(Assignment)
Repeat the records below exactly, line for line.
.....
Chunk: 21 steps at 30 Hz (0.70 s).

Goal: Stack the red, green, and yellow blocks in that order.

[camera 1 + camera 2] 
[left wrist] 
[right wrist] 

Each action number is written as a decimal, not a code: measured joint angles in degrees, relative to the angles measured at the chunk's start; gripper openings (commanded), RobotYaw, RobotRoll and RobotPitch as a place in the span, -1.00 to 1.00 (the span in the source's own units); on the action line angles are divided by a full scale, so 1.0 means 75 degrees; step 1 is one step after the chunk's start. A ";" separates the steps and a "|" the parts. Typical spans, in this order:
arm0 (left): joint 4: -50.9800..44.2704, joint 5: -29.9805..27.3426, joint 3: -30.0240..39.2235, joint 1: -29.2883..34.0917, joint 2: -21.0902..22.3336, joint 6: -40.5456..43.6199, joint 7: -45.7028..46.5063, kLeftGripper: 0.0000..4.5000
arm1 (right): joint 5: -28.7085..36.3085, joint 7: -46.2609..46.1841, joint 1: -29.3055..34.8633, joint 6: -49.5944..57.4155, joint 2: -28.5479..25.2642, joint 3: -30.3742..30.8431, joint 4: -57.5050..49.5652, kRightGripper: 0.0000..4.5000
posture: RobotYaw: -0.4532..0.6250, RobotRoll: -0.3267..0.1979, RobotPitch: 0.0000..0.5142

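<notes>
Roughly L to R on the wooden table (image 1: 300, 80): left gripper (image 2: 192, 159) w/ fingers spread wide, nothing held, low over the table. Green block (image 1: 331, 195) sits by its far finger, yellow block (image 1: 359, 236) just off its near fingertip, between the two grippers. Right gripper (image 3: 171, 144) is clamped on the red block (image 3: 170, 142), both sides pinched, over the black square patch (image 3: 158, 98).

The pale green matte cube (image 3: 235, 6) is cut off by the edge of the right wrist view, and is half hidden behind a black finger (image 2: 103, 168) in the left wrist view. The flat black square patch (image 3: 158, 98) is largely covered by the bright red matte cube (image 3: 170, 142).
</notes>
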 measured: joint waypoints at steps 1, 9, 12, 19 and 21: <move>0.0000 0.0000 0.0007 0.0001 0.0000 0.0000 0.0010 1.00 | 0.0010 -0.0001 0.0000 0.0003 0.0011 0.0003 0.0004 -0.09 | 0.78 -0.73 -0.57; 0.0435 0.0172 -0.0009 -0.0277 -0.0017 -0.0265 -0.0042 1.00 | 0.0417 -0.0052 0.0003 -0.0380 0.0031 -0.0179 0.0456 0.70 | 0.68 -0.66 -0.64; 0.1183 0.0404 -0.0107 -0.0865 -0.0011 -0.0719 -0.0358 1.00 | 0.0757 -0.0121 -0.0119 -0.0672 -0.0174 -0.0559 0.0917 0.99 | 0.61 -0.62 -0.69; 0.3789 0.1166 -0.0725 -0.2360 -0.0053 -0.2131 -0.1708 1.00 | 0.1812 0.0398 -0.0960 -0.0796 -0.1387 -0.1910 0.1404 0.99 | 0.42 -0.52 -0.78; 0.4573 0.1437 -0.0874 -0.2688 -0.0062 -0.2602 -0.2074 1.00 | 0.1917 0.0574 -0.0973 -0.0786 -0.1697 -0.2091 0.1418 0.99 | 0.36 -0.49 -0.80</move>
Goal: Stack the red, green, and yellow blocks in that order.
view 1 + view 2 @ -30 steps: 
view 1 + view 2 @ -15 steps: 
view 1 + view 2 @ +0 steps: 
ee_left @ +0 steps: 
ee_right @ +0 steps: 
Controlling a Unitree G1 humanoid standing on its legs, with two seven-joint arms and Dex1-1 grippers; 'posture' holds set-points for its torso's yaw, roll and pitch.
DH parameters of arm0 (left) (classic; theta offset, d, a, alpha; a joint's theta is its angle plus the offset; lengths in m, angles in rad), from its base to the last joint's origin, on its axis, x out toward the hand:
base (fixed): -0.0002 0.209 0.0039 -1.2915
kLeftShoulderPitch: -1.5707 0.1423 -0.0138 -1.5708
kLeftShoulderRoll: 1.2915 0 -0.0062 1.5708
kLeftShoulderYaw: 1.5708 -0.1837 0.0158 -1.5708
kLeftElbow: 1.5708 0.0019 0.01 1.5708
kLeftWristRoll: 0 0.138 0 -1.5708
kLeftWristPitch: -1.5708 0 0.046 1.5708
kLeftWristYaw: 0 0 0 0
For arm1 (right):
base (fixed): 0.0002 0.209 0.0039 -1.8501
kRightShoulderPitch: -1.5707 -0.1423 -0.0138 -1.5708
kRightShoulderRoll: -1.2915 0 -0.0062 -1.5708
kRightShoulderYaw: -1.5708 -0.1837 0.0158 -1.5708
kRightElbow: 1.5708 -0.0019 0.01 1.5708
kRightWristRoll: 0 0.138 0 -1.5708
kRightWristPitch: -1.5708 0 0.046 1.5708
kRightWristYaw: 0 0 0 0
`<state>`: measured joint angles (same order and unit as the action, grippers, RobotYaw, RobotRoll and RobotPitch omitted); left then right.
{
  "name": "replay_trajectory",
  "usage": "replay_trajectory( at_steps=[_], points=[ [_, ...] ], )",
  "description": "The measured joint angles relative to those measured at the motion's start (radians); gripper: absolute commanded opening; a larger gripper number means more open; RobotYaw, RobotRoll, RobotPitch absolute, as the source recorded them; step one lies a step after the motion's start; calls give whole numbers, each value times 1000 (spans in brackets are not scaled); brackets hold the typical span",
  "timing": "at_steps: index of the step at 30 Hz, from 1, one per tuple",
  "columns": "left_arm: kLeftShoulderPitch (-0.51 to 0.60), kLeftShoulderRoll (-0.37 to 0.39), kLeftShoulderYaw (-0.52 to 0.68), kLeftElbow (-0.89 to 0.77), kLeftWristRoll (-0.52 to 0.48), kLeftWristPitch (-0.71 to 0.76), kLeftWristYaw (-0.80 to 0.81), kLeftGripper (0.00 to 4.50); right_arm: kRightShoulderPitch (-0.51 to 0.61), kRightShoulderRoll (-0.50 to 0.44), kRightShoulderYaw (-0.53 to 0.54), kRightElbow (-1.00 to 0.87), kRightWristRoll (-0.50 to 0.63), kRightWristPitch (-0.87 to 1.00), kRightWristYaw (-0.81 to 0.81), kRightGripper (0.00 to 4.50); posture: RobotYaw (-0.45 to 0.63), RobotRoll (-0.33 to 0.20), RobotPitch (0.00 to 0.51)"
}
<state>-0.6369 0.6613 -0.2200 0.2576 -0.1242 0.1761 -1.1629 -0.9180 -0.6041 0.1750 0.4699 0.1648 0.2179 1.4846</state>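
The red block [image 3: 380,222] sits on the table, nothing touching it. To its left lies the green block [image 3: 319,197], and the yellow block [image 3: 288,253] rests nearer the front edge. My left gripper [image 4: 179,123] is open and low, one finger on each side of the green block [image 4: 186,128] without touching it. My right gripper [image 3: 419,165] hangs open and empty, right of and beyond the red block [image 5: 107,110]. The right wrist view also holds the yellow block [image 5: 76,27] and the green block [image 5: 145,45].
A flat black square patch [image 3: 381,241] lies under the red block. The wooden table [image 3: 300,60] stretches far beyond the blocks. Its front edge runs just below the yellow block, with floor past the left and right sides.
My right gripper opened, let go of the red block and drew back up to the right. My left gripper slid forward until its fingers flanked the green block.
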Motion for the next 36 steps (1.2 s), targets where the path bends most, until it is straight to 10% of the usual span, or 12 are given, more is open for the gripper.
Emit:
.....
(Exercise response)
Chunk: 21 steps at 30 Hz (0.70 s).

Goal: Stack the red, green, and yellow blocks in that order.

[camera 1 + camera 2] 
[left wrist] 
[right wrist] 

Each action number is written as a decimal, not a code: measured joint angles in degrees, relative to the angles measured at the chunk's start; gripper openings (commanded), RobotYaw, RobotRoll and RobotPitch as a place in the span, -1.00 to 1.00 (the span in the source's own units); on the action line angles are divided by a full scale, so 1.0 means 75 degrees; step 1 is one step after the chunk's start. A ";" separates the steps and a "|" the parts. Typical spans, in this order:
arm0 (left): joint 4: -50.9800..44.2704, joint 5: -29.9805..27.3426, joint 3: -30.0240..39.2235, joint 1: -29.2883..34.0917, joint 2: -21.0902..22.3336, joint 6: -40.5456..43.6199, joint 7: -45.7028..46.5063, kLeftGripper: 0.0000..4.5000
arm1 (right): joint 5: -28.7085..36.3085, joint 7: -46.2609..46.1841, joint 1: -29.3055..34.8633, joint 6: -49.5944..57.4155, joint 2: -28.5479..25.2642, joint 3: -30.3742..30.8431, joint 4: -57.5050..49.5652, kRightGripper: 0.0000..4.5000
posture: RobotYaw: -0.4532..0.6250, RobotRoll: -0.3267..0.1979, RobotPitch: 0.0000..0.5142

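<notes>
Roughly L to R on the wooden table (image 1: 300, 80): left gripper (image 2: 192, 159) w/ fingers spread wide, nothing held, low over the table. Green block (image 1: 331, 195) sits by its far finger, yellow block (image 1: 359, 236) just off its near fingertip, between the two grippers. Right gripper (image 3: 171, 144) is clamped on the red block (image 3: 170, 142), both sides pinched, over the black square patch (image 3: 158, 98).

The pale green matte cube (image 3: 235, 6) is cut off by the edge of the right wrist view, and is half hidden behind a black finger (image 2: 103, 168) in the left wrist view. The flat black square patch (image 3: 158, 98) is largely covered by the bright red matte cube (image 3: 170, 142).
</notes>
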 measured: joint waypoints at steps 1, 9, 12, 19 and 21: <move>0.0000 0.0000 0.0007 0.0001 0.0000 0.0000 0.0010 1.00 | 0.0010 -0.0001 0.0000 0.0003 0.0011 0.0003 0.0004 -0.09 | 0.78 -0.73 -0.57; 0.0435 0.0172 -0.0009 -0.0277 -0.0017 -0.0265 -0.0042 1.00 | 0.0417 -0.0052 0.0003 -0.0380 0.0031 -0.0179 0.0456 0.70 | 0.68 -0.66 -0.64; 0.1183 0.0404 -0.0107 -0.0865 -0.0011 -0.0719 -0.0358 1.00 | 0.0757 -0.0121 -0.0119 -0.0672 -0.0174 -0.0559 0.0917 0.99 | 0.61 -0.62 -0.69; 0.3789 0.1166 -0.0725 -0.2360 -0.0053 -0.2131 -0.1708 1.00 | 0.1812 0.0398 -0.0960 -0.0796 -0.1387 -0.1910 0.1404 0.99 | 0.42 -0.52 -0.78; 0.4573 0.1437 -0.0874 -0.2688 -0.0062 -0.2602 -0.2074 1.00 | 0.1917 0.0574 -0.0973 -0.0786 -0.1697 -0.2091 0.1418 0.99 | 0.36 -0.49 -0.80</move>
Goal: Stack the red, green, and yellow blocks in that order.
view 1 + view 2 @ -30 steps: 
view 1 + view 2 @ -15 steps: 
view 1 + view 2 @ +0 steps: 
ee_left @ +0 steps: 
ee_right @ +0 steps: 
Controlling a Unitree G1 humanoid standing on its legs, with two seven-joint arms and Dex1-1 grippers; 'posture' holds set-points for its torso's yaw, roll and pitch.
DH parameters of arm0 (left) (classic; theta offset, d, a, alpha; a joint's theta is its angle plus the offset; lengths in m, angles in rad), from its base to the last joint's origin, on its axis, x out toward the hand:
base (fixed): -0.0002 0.209 0.0039 -1.2915
kLeftShoulderPitch: -1.5707 0.1423 -0.0138 -1.5708
kLeftShoulderRoll: 1.2915 0 -0.0062 1.5708
kLeftShoulderYaw: 1.5708 -0.1837 0.0158 -1.5708
kLeftElbow: 1.5708 0.0019 0.01 1.5708
kLeftWristRoll: 0 0.138 0 -1.5708
kLeftWristPitch: -1.5708 0 0.046 1.5708
kLeftWristYaw: 0 0 0 0
For arm1 (right):
base (fixed): 0.0002 0.209 0.0039 -1.8501
kRightShoulderPitch: -1.5707 -0.1423 -0.0138 -1.5708
kRightShoulderRoll: -1.2915 0 -0.0062 -1.5708
kRightShoulderYaw: -1.5708 -0.1837 0.0158 -1.5708
kRightElbow: 1.5708 -0.0019 0.01 1.5708
kRightWristRoll: 0 0.138 0 -1.5708
kRightWristPitch: -1.5708 0 0.046 1.5708
kRightWristYaw: 0 0 0 0
`<state>`: measured joint angles (same order and unit as the action, grippers, RobotYaw, RobotRoll and RobotPitch omitted); left then right.
{
  "name": "replay_trajectory",
  "usage": "replay_trajectory( at_steps=[_], points=[ [_, ...] ], )",
  "description": "The measured joint angles relative to those measured at the motion's start (radians); gripper: absolute commanded opening; a larger gripper number means more open; RobotYaw, RobotRoll, RobotPitch absolute, as the source recorded them; step one lies a step after the motion's start; calls give whole numbers, each value times 1000 (spans in brackets are not scaled); brackets hold the typical span",
  "timing": "at_steps: index of the step at 30 Hz, from 1, one per tuple",
  "columns": "left_arm: kLeftShoulderPitch (-0.51 to 0.60), kLeftShoulderRoll (-0.37 to 0.39), kLeftShoulderYaw (-0.52 to 0.68), kLeftElbow (-0.89 to 0.77), kLeftWristRoll (-0.52 to 0.48), kLeftWristPitch (-0.71 to 0.76), kLeftWristYaw (-0.80 to 0.81), kLeftGripper (0.00 to 4.50); right_arm: kRightShoulderPitch (-0.51 to 0.61), kRightShoulderRoll (-0.50 to 0.44), kRightShoulderYaw (-0.53 to 0.54), kRightElbow (-1.00 to 0.87), kRightWristRoll (-0.50 to 0.63), kRightWristPitch (-0.87 to 1.00), kRightWristYaw (-0.81 to 0.81), kRightGripper (0.00 to 4.50); posture: RobotYaw (-0.45 to 0.63), RobotRoll (-0.33 to 0.20), RobotPitch (0.00 to 0.51)"
}
<state>-0.6369 0.6613 -0.2200 0.2576 -0.1242 0.1761 -1.1629 -0.9180 -0.6041 0.1750 0.4699 0.1648 0.2179 1.4846</state>
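The red block [image 3: 380,222] sits on the table, nothing touching it. To its left lies the green block [image 3: 319,197], and the yellow block [image 3: 288,253] rests nearer the front edge. My left gripper [image 4: 179,123] is open and low, one finger on each side of the green block [image 4: 186,128] without touching it. My right gripper [image 3: 419,165] hangs open and empty, right of and beyond the red block [image 5: 107,110]. The right wrist view also holds the yellow block [image 5: 76,27] and the green block [image 5: 145,45].
A flat black square patch [image 3: 381,241] lies under the red block. The wooden table [image 3: 300,60] stretches far beyond the blocks. Its front edge runs just below the yellow block, with floor past the left and right sides.
My right gripper opened, let go of the red block and drew back up to the right. My left gripper slid forward until its fingers flanked the green block.
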Motion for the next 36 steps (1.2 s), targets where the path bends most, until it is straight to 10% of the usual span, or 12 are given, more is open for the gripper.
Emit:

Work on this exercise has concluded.